WANDERERS are eyeing another January midfield bargain in the form of Gillingham captain Kyle Dempsey.
It is understood at least one bid has been submitted for the 26-year-old, who is out of contract in the summer, as Ian Evatt looks to add extra strength to the heart of his team.
Dempsey has recently returned from a knee injury sustained in late November and was withdrawn from the squad to face Ipswich on Saturday with a tight hamstring.
But the creative Cumbrian has been an effective player at League One level for a few seasons with the Gills and Fleetwood – helping the latter reach the play-off semi-final in 2017.
He is also well known to Wanderers’ technical performance director, Chris Markham, through their time at Huddersfield Town in the Championship.
Charlton Athletic had a £200,000 bid turned down for Dempsey in July but Bolton hope to tempt Gillingham into cashing in this month, rather than risk losing the player for nothing in the summer.
Evatt is expected to wrap up the signing of Aaron Morley early this week after the 21-year-old completed a medical at the club earlier today.
The Bolton boss wants to strengthen his attack with two more signings and add more goalkeeping competition for Joel Dixon before the end of the month.
“There’s lots of hard work going on behind the scenes,” he said at his pre-Wycombe press conference. “We’ve agreed a fee and agreed terms with somebody who I believe is here today for his medical, which is going to be good news.
“Another one in the building, providing everything goes okay, and then we’ve got to work really hard on bringing in two or three more, which we are doing.
“There are conversations going on all the time.

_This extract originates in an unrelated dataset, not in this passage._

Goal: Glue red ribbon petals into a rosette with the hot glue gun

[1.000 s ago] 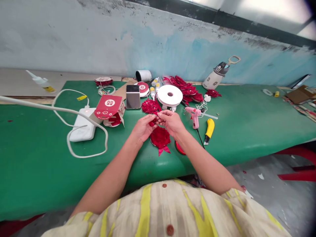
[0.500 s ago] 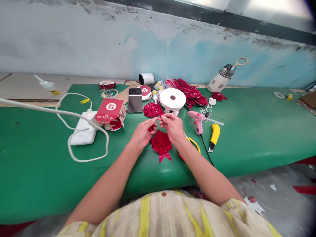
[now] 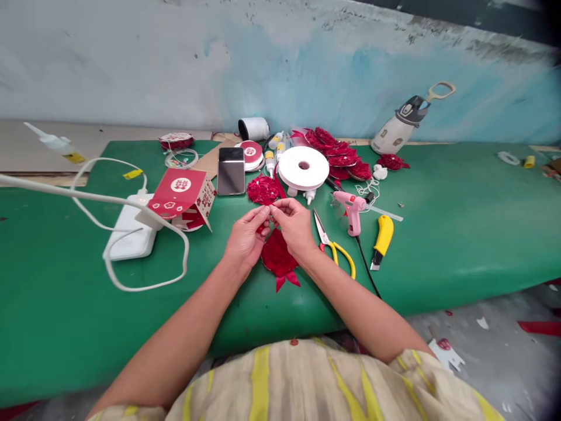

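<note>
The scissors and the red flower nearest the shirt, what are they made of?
Scissors: blades look like metal, grey and shiny; yellow handles, evenly coloured, probably smooth plastic. Red flower: seems fabric, perhaps velvet, from its soft dark folds; tails maybe satin, being shinier.

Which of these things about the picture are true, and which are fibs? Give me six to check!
1. The left hand and right hand are close together. True.
2. The glue gun is blue. False: the glue gun is pink.
3. The right hand is holding the scissors. False: the scissors lie on the green table.
4. A two-tailed red flower lies near the hands. True.
5. The phone is inside the red box. False: the phone is outside, to the right of the red box.
6. The white spool is closer to the hands than the water bottle is. True.
</note>
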`<state>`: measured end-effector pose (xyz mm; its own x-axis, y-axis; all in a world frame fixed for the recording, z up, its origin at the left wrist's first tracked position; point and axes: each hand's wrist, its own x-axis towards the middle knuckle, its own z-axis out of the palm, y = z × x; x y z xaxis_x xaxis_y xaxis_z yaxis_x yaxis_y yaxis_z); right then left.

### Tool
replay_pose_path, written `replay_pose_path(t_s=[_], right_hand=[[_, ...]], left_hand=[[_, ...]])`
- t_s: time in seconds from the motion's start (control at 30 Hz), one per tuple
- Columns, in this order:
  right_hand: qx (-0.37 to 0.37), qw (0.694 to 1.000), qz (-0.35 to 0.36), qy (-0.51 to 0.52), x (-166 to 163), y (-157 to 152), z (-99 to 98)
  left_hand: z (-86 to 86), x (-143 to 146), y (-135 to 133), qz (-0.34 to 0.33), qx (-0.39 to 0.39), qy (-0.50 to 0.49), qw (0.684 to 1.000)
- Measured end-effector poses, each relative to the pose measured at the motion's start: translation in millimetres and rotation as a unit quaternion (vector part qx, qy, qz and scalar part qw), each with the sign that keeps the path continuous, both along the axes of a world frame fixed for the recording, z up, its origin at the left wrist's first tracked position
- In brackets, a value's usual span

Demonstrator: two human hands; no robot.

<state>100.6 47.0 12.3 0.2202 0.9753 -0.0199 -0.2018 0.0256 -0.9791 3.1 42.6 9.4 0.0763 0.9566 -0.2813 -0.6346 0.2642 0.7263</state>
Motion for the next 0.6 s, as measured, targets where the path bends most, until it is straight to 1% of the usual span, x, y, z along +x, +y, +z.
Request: replay_pose_path(t_s=[0.13, 0.2, 0.27, 0.37, 0.47, 0.53, 0.6], right_hand=[[-0.017, 0.999, 0.024, -0.015, -0.7, 0.0, -3.8], [-0.016, 0.999, 0.036, -0.023, 4.6, -4.0, -1.3], [-0.001, 0.998, 0.038, -0.045, 17.3, -13.9, 4.0], [0.015, 0.995, 0.012, -0.102, 51.1, -41.1, 12.3], [0.009, 0.990, -0.047, -0.133, 96.3, -73.9, 14.7], [0.006, 0.977, -0.106, -0.185, 126.2, -90.1, 12.5], [0.004, 0.954, -0.149, -0.260, 151.5, -97.0, 9.0]], left_hand=[[0.9, -1.9, 1.4, 0.006, -0.008, 0.011, 1.000], [2.8, -5.7, 3.5, 0.014, -0.011, 0.017, 1.000], [5.1, -10.7, 6.2, 0.016, -0.017, 0.024, 0.999], [6.8, -17.4, 10.1, -0.001, -0.022, 0.025, 0.999], [5.3, -20.4, 12.6, -0.022, -0.019, 0.027, 0.999], [3.9, -20.7, 12.9, -0.038, -0.013, 0.037, 0.999], [3.4, -20.9, 12.5, -0.055, -0.010, 0.053, 0.997]])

We are ready to go, but sometimes it becomes more complicated with the Covid scenario and people wanting to hang on to squad members as long as they possibly can.
“Some of these players have been playing regularly in these first teams so we’re waiting patiently but there will be a time where we have to make a decision and a call on whether we move on or not.

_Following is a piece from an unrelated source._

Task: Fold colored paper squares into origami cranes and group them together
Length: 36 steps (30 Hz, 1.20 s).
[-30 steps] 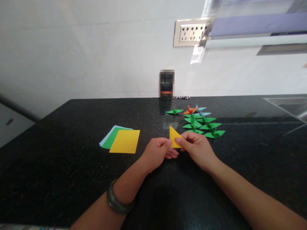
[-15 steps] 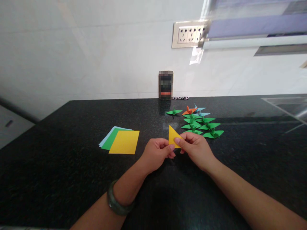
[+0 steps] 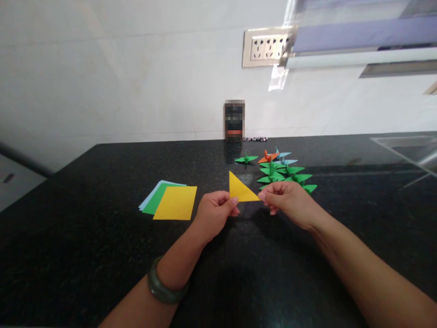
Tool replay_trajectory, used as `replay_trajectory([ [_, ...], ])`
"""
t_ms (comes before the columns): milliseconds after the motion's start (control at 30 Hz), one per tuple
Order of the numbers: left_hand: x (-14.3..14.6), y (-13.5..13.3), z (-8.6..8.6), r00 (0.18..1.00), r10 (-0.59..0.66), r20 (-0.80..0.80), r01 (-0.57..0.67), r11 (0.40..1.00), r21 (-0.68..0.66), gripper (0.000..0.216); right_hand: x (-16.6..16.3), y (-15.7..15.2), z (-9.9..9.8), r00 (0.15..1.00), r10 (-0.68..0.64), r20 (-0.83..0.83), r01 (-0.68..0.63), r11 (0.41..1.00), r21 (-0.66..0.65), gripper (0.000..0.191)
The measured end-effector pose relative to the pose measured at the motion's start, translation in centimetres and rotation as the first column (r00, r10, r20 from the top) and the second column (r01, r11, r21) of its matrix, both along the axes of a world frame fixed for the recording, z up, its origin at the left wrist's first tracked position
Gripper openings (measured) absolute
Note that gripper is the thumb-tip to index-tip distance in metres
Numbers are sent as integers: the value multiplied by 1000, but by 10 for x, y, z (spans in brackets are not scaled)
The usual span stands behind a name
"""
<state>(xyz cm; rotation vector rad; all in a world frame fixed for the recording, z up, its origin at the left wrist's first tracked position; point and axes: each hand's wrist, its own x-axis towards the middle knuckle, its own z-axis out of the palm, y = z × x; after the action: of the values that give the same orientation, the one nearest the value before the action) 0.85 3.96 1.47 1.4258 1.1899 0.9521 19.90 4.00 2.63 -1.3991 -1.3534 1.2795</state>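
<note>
A kitchen, by the look of its stone bench (image 3: 85, 246) and tiled wall (image 3: 143, 82).
The long bench is dark, speckled and polished like stone, running against the glossy pale wall with its thin tile joints. A beige plate of several power sockets (image 3: 266, 48) is set in that wall above the bench, as kitchens commonly have. At the far right, a pale-rimmed inset (image 3: 409, 150) lies in the bench top; whether it is a sink or a hob cannot be told. Whether the kitchen belongs to a home is not certain.
</note>
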Motion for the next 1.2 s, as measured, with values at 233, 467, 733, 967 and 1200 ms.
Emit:
replay_trajectory([
  [233, 4, -3, -2, 990, -109, 86, 114, 991, -64, 18, -15, -10, -4, 974, 225, 6, -225, 974, 17, 26],
  [467, 8, -4, -8, 989, -6, 147, 10, 1000, -26, 17, -30, -14, -9, 992, 111, 68, -113, 993, 40, 27],
  [733, 2, 3, -6, 986, 59, 158, -41, 992, -117, 22, -21, -8, -10, 987, -45, -154, 52, 998, 42, 29],
  [967, 6, -5, -2, 949, -172, 264, 232, 948, -219, 27, -26, -11, -10, 917, 63, -393, -44, 997, 58, 25],
  [1200, 6, -4, -8, 894, -200, 402, 332, 897, -293, 29, -30, -12, -11, 869, 40, -493, -70, 997, -43, 25],
])
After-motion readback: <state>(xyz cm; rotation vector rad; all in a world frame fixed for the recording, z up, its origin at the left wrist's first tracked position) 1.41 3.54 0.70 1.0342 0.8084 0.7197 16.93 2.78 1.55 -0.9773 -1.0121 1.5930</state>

“For now, we have our targets, we are working really hard to bring them in. We know what the squad should look like come the end of January and what it will look like and it’s going to be pretty exciting.”
Evatt watched his side run Wycombe close at Adams Park in November and expects another physical game tomorrow night. But with home advantage he hopes to see the Whites play more on their own terms.
“When we played down there it was another hard luck story, another moral victory, which I can’t stand because we’ve had loads of those this season,” he said. “We know what Wycombe are like, we know what they’re going to do, we know what we’re going to come up against.
“They ask you so many questions defensively and we need to stand up to it, but we do also have to be us and get back to being us and I thought Tuesday was the first real signs of us controlling the game with the football again in a transitional game.
“We did well at Rotherham but it was very transitional and that’s something that we don’t really want or like. We prefer to have the ball, control the game with the ball and we did that at Hartlepool and hopefully we can do that tomorrow night.
“Playing at home suits us, a big open space, very good pitch and hopefully we can control the game with our possession and then take our chances which we will create.”